Untuk mensiasati tingginya biaya usahatani, pak Toba memotivasi warganya untuk
beralih kepertanian organik. Alat-alat mesin pertanian disediakan oleh kelompok,
jadi petani tidak perlu beli lagi. Cukup mereka menyewa dan kasnya untuk
kelompok.

Di Serut, kaum difabel (cacat) diberdayakan oleh pak Toba untuk memproduksi
pupuk organik. Sementara kandang-kandang ternak yang umumnya dirumah,
direlokasi menjadi terpadu dengan pengolahan kompos.

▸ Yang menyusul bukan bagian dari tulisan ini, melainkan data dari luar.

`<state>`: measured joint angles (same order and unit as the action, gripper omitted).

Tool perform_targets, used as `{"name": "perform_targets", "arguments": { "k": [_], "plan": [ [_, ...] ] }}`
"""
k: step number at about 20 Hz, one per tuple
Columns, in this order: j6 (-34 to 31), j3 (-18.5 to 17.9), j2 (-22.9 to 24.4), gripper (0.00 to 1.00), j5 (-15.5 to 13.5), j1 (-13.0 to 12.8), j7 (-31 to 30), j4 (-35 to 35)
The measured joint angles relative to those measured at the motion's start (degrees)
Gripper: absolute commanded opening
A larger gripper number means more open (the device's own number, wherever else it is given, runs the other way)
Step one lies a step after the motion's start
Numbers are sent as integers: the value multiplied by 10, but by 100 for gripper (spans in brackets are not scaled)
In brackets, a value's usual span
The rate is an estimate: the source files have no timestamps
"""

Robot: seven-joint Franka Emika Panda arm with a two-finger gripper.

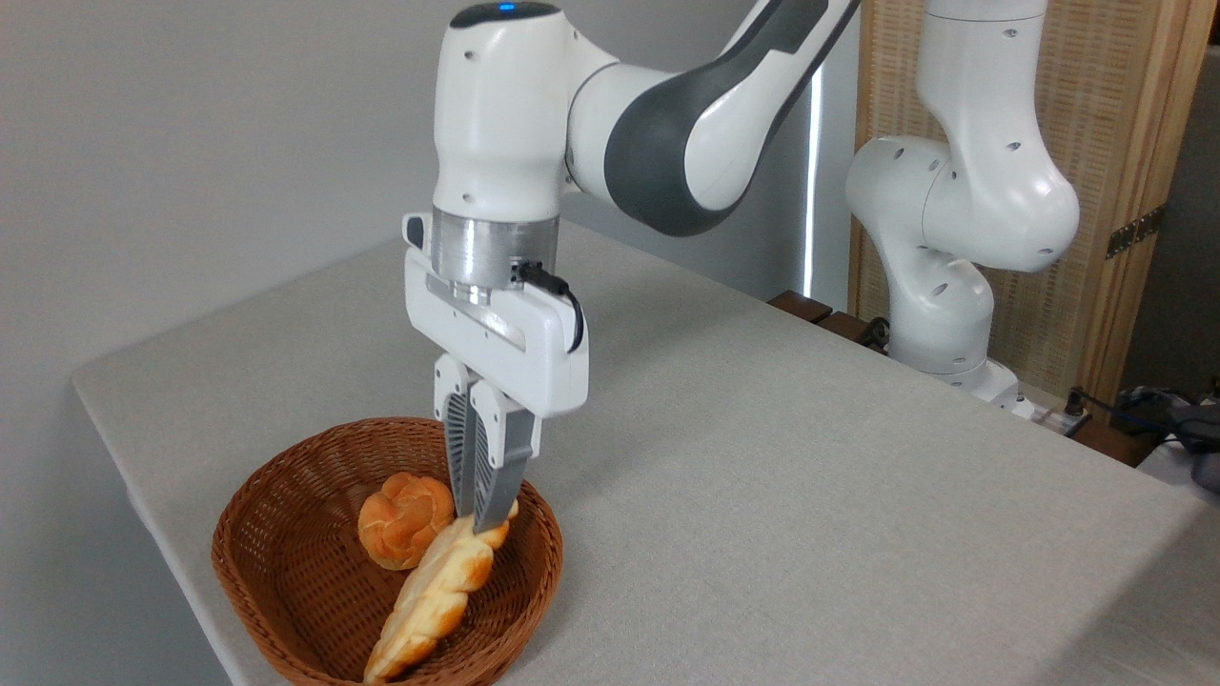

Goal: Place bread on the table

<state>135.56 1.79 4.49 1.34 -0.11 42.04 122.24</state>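
The bread, a long braided pale golden loaf, hangs tilted over the brown wicker basket. Its upper end is pinched in my gripper, which is shut on it. The loaf's lower end points down toward the basket's front rim; I cannot tell whether it still touches the rim. The table has a light grey cloth-like top and spreads wide to the right of the basket.
A small round orange knotted bun lies in the basket just left of the gripper fingers. The basket sits near the table's front left edge. The arm's white base stands at the table's far right, in front of a wooden screen.
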Motion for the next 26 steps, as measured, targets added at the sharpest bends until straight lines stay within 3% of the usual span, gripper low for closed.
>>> {"name": "perform_targets", "arguments": {
  "k": [3,7,13,19,22,23,24,26],
  "plan": [
    [-6,-1,19,20,-19,0,0,-5],
    [-72,-4,58,20,-23,1,0,-5],
    [-181,-4,102,20,-40,1,0,-5],
    [-334,3,119,24,-41,-4,4,-1],
    [-373,6,116,41,-42,-14,12,4],
    [-379,9,113,85,-42,-16,14,5],
    [-381,15,110,95,-42,-18,15,5],
    [-381,19,107,100,-42,-18,15,5]
  ]
}}
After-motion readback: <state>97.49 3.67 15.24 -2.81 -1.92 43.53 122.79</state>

Kini kampung hijau tumbuh menjadi kampung yang banyak dilirik oleh wisatawan,
ilmuan, dan mereka yang mau belajar pengelolaan sampah, koperasi tani, pertanian
organik dan berbagai kegiatan alternatif lainnya. Kampung ini dikunjungi rata-rata
100 orang dalam seminggu. Pengunjungnya dari seluruh Indonesia bahkan sudah
kurang lebih 10 negara yang pernah magang pertanian organik di kampung hijau.
Pemerintah pun mengapresiasi kampung ini dan menjadikannya sebagai pusat
pelatihan pedesaan dan pertanian swadaya (P4S).

Pengunjung yang mau berwisata atau mau belajar pertanian organik tidak di pungut
biaya, syaratnya mereka harus tinggal dirumah penduduk, bergaul, bersosialisasi,
makan dan minum. Wisman atau mereka yang magang akan disuguhi dengan
berbagai menu organik. Untuk sarapan harganya Rp. 5.000 dan untuk makan siang
atau malam Rp. 15.000.

“Kami bersyukur, bahwa apa yang kami anjurkan beberapa tahun yang lampau, kini
pelan-pelan masyarakat mulai menyadari setelah banyak sekali orang yang datang
kesini. Obsesi saya ialah, kedepan menjadikan kampung ini betul-betul dikelilingi
oleh pepohonan. Karena itu, setiap orang yang datang kesini wajib menanam pohon
satu orang satu batang pohon” ujarnya.

Ketok Tular Strategi


Ketika saya tanya kenapa anda tidak memasang harga seperti halnya tempat-tempat
yang lain, di bank sampah misalnya. “Cerita orang tentang kampung kami jauh lebih
mahal mas dari pada harus memungut biaya. Yang lebih penting itu ketersambungan
batin” ungkapnya. Lebih jauh ia menjelaskan, kalau orang datang lalu saya pungut
biaya dia pulang sudah selesai. Karena kami sudah dibayar. Tetapi kalau mereka
datang kita sambut baik-baik, disuguhi ala kadarnya mungkin akan berkesan. Paling
tidak mereka akan menceritakan bahwa untuk belajar pertanian organik, pengolahan
sampah, atau koperasi keluarga miskin tanpa harus banyak keluar uang, ya
datanglah ke kampung hijau.

Dalam ilmu pemasaran yang saya pelajari di UGM, pendekatan ketok tular ini
disebut dengan word of mouth strategy alias mulut ke mulut. Dalam kasus kampung
hijau, pendekatan ini terbilang sangat efektif dieksekusi oleh pak Toba.